Alive as any of those five sisters, forming
a loose aggregation of
      who the fuck knows what?

Are we men?  No, we are Buddha
      & if that isn’t enough for
      Jughead the Jarhead then for all
      he can hope is a jar into which
      he may piss, piss his dreams and
      hopes for sacred space on which
      the eye might graze and remember
      nothing but the whole soaring indelible
      blaze of the morning star.

I see we’re back to the Little Big Horn.
The voice came as though from nowhere.
I thought you had left, we tell each other as one. 

No, the two of us entwined as his avatar . . .
the avatar of Crazy Horse.  Together we dream
the Battle of Red Buttes (aka Bridge Station)
Together we can provoke Red Cloud’s war. 
Together, Red Cloud, with our help, can win it. 

IV.

The rest, sadly, did not go quite so well
despite a promising start . . .

Bare serviceberry trees formed a windbreak
as we slithered through the Saltbrush
like the little snakes the Chippewa called the Sioux
slithering for the briefest of glimpses of
The Heart of Everything that Is.
And finding only fool’s gold.
Touched the pen to our own Horse Creek Treaty
promising peace on the prairie forevermore,
just like Millard Fillmore.

Lay awake on our backs at night
watching the Carrier convey the souls
of the dead to the Road of Spirits.
Listening for even the muted whisper of
any of the four winds born of the goddess Ite
who conspired with the trickster Inktomi
to create the Buffalo Nation and deliver
the people from below through the Wind Cave
choosing for their deliverance (and for ours?)
Paha Sapa, the Heart of Everything That Is.

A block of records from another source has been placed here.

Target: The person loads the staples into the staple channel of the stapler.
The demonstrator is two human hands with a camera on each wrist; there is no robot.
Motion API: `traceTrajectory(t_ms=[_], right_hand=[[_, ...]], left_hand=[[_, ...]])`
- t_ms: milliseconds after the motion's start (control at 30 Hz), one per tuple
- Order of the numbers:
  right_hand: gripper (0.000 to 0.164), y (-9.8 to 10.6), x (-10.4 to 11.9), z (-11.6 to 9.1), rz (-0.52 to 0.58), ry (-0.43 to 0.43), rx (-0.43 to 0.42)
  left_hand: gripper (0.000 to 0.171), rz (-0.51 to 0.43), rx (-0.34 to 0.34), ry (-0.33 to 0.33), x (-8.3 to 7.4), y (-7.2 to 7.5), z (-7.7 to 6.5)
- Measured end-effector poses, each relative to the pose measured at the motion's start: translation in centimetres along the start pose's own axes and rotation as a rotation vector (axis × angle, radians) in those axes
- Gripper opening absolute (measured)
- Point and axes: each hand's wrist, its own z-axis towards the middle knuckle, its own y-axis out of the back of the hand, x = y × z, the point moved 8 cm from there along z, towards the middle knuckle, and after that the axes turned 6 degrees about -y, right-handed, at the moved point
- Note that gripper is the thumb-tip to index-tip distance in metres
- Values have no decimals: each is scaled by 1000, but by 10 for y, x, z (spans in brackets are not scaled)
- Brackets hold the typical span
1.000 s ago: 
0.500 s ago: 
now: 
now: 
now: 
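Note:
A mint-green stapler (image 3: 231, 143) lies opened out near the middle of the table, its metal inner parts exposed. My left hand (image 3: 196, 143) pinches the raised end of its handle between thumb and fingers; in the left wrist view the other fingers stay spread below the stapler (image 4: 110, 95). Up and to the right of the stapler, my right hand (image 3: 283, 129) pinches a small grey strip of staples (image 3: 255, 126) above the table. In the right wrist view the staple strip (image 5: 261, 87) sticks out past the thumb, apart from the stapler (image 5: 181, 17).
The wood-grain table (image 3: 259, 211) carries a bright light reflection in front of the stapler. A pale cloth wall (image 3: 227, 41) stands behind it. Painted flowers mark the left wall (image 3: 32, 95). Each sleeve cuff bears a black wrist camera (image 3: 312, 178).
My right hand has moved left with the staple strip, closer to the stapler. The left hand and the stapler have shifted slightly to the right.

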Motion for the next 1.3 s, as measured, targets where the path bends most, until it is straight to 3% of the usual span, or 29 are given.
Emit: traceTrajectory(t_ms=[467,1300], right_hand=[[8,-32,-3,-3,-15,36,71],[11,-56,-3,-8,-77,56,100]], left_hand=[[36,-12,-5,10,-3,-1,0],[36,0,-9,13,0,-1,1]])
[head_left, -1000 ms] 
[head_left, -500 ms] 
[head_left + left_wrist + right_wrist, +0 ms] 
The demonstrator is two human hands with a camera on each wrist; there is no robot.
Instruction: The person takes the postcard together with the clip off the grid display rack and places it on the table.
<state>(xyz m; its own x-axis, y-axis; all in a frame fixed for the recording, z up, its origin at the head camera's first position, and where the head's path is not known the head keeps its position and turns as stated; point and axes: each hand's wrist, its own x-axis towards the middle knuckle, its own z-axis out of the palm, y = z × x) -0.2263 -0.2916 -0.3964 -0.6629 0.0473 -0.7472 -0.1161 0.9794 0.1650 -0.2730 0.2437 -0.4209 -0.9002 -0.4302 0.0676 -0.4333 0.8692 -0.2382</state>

Next stop, Fort Phil Kearny.
There’s no here here, I found myself in protest.

You just wait! Veronica abjured all such remonstrance.
      There was, and there will be.  And it’s about
      time we get the women’s point of view.  Don’t dare
      imagine you have any sense of that
      just because I keep an eye on you.  You don’t
      really think you’re in charge here, do you?
      You foolish, foolish, simply foolish one.

I dreamed I saw Walks as She Thinks
      give birth to Makhpiya-luta
      on a brushed deerskin blanket spread
      over a bed of sand at Blue Water Creek
      beneath a red meteor shower

I dreamed I saw Jim Bridger, old Gabe himself,
      marry a Snake

I dreamed I saw Margaret Carrington
      alive as you or me or Veronica.
First wife to the proprietor of
Carrington’s Overland Circus
who built Ft. Phil Kearny and put up
signs: Keep Off the Grass

I dreamed I saw the bigamist Grummond
      perish, enveloped by warriors,
      no one escaped to tell the tale
      and the woe of his widow
      the beautiful Frances, there within the Fort
      disconsolate even with Margaret’s merciful ministrations 

I dreamed I danced at Ft. Laramie’s
      full dress Christmas Ball of ’66
      rudely interrupted by half-dead Portugee Phillip
      at the conclusion of his four-day ride
      of 236 miles through raging blizzard, with his news
      from the Battle of the Hundred-in-the-Hands.
      His mount, Carrington’s Kentucky charger,
      fallen fully dead on the parade ground.

And then I dreamed I danced at the wedding,
Col Carrington’s marriage to the beautiful Frances,
      Margaret herself having succumbed to
      the rigors of military life on the lone prairie.

And still have a photograph of the Col. &
the beautiful Frances at the erection
of the memorial to Fetterman and his Fight in 1908
at the sight of burned-to-the-ground by
(guess who?) Ft. Phil K., roughly
the site of present day Cheyenne.

So somebody did get out of there alive.
Including Red Cloud, promised one beautiful
reservation on the Platte as reward for a ceasing of
his warlike labors, sufficiently bribed to
sit out Sitting Bull’s subsequent losing cause.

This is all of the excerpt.